■ TRY IT
In the entries below, the lines from the one with "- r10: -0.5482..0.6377" through the one with "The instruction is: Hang" are to be copied exactly; both ends count.

----------------------------------------

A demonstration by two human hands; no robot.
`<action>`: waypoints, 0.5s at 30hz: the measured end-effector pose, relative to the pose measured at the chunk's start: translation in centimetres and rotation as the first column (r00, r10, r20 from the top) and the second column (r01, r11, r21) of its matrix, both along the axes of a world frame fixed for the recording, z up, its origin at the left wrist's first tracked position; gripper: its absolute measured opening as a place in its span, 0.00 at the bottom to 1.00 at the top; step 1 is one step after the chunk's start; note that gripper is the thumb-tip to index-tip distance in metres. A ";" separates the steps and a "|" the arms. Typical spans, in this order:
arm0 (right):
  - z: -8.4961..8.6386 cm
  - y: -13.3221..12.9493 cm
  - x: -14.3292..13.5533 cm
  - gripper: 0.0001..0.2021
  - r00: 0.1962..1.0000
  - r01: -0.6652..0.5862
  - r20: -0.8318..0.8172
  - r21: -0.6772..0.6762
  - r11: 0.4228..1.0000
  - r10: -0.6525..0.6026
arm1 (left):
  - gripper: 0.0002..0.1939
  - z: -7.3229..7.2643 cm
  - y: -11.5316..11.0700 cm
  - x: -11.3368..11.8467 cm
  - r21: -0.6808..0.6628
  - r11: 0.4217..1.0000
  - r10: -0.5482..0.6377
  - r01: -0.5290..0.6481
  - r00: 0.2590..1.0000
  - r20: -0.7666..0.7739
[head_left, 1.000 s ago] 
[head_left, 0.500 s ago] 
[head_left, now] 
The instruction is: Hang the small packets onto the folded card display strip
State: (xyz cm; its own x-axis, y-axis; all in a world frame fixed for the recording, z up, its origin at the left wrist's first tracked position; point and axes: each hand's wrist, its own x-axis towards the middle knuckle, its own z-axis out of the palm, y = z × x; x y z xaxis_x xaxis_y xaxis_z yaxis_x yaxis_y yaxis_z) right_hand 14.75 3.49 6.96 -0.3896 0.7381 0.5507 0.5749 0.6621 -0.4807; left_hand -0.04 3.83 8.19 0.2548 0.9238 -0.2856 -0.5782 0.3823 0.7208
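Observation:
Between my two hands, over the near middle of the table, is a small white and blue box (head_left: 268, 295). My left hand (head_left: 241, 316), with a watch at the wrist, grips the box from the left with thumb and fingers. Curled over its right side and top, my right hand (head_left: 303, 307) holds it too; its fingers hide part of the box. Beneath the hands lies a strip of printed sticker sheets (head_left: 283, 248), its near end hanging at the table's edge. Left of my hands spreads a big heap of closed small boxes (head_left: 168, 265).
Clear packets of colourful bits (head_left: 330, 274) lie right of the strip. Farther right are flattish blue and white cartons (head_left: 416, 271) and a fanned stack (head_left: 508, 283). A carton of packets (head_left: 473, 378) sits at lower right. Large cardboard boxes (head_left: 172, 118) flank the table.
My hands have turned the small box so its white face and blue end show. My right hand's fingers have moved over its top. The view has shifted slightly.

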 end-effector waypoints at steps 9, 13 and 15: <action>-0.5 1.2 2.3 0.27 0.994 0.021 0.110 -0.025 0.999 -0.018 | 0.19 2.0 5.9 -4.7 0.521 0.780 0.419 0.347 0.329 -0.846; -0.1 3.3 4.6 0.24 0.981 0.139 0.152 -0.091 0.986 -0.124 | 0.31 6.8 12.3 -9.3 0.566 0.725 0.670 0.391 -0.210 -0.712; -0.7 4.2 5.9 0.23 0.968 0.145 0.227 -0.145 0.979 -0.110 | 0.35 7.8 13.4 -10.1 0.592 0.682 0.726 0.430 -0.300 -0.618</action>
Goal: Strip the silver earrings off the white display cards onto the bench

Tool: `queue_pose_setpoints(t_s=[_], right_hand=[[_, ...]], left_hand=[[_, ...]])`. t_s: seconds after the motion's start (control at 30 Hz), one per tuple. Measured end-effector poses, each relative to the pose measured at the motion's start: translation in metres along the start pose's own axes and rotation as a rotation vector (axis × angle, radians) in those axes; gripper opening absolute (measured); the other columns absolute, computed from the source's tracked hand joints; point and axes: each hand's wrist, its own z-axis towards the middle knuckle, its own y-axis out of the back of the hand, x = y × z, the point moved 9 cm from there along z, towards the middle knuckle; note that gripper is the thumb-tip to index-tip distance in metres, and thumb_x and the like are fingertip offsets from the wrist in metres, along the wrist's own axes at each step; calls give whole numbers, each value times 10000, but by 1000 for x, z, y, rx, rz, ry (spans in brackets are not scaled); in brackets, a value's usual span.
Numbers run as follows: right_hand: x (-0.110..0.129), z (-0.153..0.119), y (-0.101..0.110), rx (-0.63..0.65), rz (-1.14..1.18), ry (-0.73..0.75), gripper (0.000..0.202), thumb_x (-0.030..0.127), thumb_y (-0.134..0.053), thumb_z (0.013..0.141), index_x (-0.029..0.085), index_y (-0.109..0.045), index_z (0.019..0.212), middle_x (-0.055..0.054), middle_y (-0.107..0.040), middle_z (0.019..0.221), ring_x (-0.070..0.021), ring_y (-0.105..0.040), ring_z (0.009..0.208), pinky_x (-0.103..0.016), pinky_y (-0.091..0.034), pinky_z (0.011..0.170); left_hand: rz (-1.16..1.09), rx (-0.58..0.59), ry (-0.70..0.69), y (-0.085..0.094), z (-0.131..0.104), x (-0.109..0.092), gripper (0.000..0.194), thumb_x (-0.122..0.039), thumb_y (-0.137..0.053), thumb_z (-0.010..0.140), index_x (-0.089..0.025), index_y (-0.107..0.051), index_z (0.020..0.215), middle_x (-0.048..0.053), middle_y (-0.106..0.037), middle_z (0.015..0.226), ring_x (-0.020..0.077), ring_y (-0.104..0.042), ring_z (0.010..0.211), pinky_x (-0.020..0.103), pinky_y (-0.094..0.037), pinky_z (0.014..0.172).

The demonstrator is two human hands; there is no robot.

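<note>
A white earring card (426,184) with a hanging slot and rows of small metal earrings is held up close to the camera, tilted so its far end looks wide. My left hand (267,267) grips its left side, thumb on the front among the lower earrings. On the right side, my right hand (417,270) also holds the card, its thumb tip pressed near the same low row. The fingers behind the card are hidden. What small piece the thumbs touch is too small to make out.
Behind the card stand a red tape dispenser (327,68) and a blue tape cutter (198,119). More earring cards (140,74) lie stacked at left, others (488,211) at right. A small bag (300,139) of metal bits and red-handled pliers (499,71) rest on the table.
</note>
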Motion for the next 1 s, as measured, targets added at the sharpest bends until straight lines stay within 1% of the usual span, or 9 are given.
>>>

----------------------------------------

■ YOUR RESPONSE
  - r10: -0.5482..0.6377
  - r01: -0.5290..0.6481
  - r00: 0.2590..1.0000
  - r20: -0.7666..0.7739
[head_left, 1.000 s ago] 
[head_left, 0.500 s ago] 
[head_left, now] 
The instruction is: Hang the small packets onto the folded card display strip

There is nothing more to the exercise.